• Instructions for the task: Once you reach the line that holds "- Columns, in" in the listing below, output it and every line after it through the line that holds "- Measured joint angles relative", word for word.

• Supplied material:
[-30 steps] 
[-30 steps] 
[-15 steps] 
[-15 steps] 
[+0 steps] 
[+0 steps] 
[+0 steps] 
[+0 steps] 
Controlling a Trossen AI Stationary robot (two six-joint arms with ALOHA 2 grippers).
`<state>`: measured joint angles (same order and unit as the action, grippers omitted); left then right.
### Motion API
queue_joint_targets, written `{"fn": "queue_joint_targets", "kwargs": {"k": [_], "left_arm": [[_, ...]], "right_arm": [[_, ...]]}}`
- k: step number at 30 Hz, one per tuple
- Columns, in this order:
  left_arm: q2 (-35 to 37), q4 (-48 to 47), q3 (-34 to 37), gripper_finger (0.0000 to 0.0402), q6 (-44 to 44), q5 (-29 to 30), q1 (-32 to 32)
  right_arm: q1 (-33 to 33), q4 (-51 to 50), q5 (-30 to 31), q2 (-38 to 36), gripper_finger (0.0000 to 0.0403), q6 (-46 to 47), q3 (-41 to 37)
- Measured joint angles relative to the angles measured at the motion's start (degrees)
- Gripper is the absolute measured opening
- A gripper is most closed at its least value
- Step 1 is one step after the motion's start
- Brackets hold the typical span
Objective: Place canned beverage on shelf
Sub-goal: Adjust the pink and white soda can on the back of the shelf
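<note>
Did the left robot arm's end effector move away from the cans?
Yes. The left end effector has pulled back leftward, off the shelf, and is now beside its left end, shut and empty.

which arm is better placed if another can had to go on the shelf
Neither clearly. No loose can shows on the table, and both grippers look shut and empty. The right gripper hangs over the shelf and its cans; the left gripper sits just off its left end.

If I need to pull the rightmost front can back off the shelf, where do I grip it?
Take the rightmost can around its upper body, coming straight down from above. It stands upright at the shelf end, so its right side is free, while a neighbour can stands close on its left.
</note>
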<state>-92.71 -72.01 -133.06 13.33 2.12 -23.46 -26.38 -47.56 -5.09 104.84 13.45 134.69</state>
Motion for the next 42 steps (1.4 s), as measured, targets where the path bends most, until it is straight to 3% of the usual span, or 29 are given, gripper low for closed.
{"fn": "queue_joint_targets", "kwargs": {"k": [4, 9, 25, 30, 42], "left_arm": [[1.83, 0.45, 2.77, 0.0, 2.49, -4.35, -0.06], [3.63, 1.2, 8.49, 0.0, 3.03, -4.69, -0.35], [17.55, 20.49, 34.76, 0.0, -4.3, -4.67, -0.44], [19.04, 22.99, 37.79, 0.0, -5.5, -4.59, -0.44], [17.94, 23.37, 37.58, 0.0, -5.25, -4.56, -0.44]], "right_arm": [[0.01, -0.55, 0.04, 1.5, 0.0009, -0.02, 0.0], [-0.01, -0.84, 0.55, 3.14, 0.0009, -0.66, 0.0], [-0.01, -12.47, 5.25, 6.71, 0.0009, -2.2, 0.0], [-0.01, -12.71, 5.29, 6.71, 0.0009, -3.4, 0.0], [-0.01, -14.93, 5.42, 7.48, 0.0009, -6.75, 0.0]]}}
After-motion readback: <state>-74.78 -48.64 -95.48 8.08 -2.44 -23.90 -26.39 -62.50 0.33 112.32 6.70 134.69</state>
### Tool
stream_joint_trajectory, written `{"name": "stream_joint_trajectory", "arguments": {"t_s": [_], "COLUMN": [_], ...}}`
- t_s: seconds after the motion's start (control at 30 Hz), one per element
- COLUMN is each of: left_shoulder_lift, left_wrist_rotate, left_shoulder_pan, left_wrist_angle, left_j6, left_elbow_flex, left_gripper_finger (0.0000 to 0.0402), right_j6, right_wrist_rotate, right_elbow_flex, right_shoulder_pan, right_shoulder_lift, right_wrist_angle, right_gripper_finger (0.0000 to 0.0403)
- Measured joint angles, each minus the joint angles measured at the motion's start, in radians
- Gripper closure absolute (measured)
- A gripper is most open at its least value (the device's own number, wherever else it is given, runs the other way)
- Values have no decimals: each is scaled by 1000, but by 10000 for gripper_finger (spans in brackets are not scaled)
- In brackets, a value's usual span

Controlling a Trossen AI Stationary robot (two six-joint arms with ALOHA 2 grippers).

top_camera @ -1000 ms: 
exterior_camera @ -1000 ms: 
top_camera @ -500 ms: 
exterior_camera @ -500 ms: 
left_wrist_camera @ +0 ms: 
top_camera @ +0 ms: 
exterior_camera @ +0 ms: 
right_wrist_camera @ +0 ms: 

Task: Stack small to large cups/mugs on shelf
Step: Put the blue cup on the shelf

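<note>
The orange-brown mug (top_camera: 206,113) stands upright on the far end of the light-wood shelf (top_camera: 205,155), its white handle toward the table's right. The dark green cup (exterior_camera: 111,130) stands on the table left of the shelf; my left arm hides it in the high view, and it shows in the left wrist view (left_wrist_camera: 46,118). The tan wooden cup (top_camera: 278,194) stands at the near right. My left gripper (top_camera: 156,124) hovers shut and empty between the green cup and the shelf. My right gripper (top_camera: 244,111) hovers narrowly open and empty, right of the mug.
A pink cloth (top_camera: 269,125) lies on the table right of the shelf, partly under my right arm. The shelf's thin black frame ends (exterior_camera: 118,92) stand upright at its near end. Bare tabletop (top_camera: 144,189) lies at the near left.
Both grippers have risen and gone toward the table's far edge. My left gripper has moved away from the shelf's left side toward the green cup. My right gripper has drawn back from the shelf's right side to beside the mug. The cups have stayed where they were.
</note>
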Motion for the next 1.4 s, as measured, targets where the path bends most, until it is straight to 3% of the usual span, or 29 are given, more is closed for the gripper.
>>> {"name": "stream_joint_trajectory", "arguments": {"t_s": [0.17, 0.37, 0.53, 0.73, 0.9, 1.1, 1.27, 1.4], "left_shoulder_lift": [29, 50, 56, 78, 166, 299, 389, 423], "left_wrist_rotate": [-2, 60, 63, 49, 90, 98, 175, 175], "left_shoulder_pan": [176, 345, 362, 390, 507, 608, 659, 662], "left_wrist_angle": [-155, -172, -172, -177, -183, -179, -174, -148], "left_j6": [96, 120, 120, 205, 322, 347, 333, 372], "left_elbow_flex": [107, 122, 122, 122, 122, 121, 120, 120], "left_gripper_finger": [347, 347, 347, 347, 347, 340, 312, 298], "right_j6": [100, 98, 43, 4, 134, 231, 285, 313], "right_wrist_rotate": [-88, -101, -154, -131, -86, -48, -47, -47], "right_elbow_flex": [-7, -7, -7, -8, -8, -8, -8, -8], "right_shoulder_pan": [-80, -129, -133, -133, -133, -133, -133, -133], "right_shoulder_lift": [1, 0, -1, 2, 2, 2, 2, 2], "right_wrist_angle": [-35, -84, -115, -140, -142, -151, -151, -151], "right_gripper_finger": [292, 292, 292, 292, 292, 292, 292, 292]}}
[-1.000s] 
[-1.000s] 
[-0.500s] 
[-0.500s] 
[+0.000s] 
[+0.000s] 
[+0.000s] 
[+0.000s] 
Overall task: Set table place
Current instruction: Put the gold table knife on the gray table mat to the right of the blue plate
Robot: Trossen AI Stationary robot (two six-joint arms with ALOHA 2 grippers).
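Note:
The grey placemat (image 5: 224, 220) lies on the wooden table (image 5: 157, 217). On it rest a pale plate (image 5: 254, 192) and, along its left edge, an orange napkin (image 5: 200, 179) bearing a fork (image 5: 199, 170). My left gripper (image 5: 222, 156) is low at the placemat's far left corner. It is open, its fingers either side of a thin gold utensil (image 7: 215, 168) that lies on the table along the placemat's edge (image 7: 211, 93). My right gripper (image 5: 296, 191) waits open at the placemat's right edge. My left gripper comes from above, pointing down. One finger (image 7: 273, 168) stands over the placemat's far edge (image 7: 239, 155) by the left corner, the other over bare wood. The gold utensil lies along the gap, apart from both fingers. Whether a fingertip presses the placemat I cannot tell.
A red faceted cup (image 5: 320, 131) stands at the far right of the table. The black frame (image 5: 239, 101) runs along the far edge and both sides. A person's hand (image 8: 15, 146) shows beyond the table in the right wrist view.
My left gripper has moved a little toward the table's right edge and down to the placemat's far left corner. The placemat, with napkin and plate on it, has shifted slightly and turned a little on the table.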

• Completed exercise:
- Columns, in this order:
  left_arm: q2 (-35 to 37), q4 (-48 to 47), q3 (-34 to 37), gripper_finger (0.0000 to 0.0402), q6 (-44 to 44), q5 (-29 to 30), q1 (-32 to 32)
  right_arm: q1 (-33 to 33), q4 (-51 to 50), q5 (-30 to 31), q2 (-38 to 36), gripper_finger (0.0000 to 0.0403), q6 (-46 to 47), q3 (-41 to 37)
- Measured joint angles relative to the angles measured at the motion's start (degrees)

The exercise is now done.